This Is How The VA’s ‘Extravagant’ Art Spending Once Helped A Veteran
Lack of transparency in the Department of Veterans Affairs (VA) means it’s just as hard to tell when the department is spending taxpayer money wisely as it is to see wasteful spending.
The scandal-plagued VA has come under fire for the money it spends on art for hospitals, but one hospital actually supported a Navy veteran by purchasing his sculpture for a courtyard.
Over the past month, various members of Congress have called for a moratorium on art purchases, and a formal, transparent process for how the department purchases artwork. Specifically, they want the VA to disclose art purchases clearly to avoid wasteful spending, and ensure that wherever possible, veteran artists are supported.
The Daily Caller News Foundation looked at one sculpture that was specifically called out as an example of the VA’s inscrutable and possibly wasteful art purchases. Critics of the VA say that, if the department must buy art for hospitals, they should at least purchase it from veteran artists and businessmen.
TheDCNF found one VA hospital that did just that. It purchased a monumental sculpture by a retired Navy veteran. But the procurement process is so convoluted that even when the VA does something right, not even the chair of the U.S. Senate Subcommittee on Appropriations on Military Construction and Veterans Affairs and Related Agencies can see it.
Sen. Mark Kirk, chairman of the Senate Veterans Affairs Subcommittee, was the first to call out the VA for its art purchases. The senator sent a letter to Secretary of Veterans Affairs Robert McDonald in October, 2015, requesting information on the department’s purchasing process. He received no response.

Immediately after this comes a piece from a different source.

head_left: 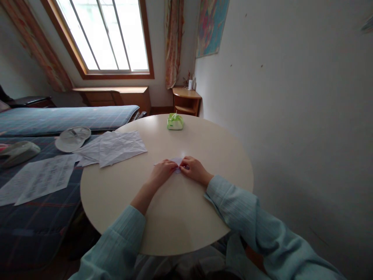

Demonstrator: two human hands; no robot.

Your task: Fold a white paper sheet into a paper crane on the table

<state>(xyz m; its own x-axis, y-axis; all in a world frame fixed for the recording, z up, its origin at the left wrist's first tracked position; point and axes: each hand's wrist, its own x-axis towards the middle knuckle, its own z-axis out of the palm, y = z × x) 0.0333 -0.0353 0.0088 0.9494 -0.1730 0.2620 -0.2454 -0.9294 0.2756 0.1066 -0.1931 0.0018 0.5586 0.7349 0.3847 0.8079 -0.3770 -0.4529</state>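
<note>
A small piece of folded white paper (176,160) lies on the round cream table (180,217), between my two hands. My left hand (165,170) has its fingers closed on the paper's left side, and a thin white point sticks out beyond the knuckles. On the right side, my right hand (192,167) pinches the paper with thumb and fingers bent. The fingertips of both hands nearly meet at the paper's middle. Much of the paper is hidden under the fingers, so its exact shape cannot be made out.
Several creased white sheets (122,147) lie at the table's left edge. A green tissue pack (175,121) stands at the far side. Left of the table, a plaid bed (37,229) bears a pale cap (72,139) and printed sheets (49,177). A white wall (291,136) borders the right.
</note>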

The VA spends quite a bit of money on art: at least $19 million in the past decade, according to private watchdog group American Transparency. That number doesn’t even include the art that is purchased through subcontractors. The watchdog group published a report of the VA’s art purchases in July on its website, OpenTheBooks.com, which also shows that the department routinely slips purchases of big pieces of art into general construction, landscaping, architecture and even furniture contracts. (RELATED: Report: VA Spends $20 Million On Art Instead Of Hiring Doctors)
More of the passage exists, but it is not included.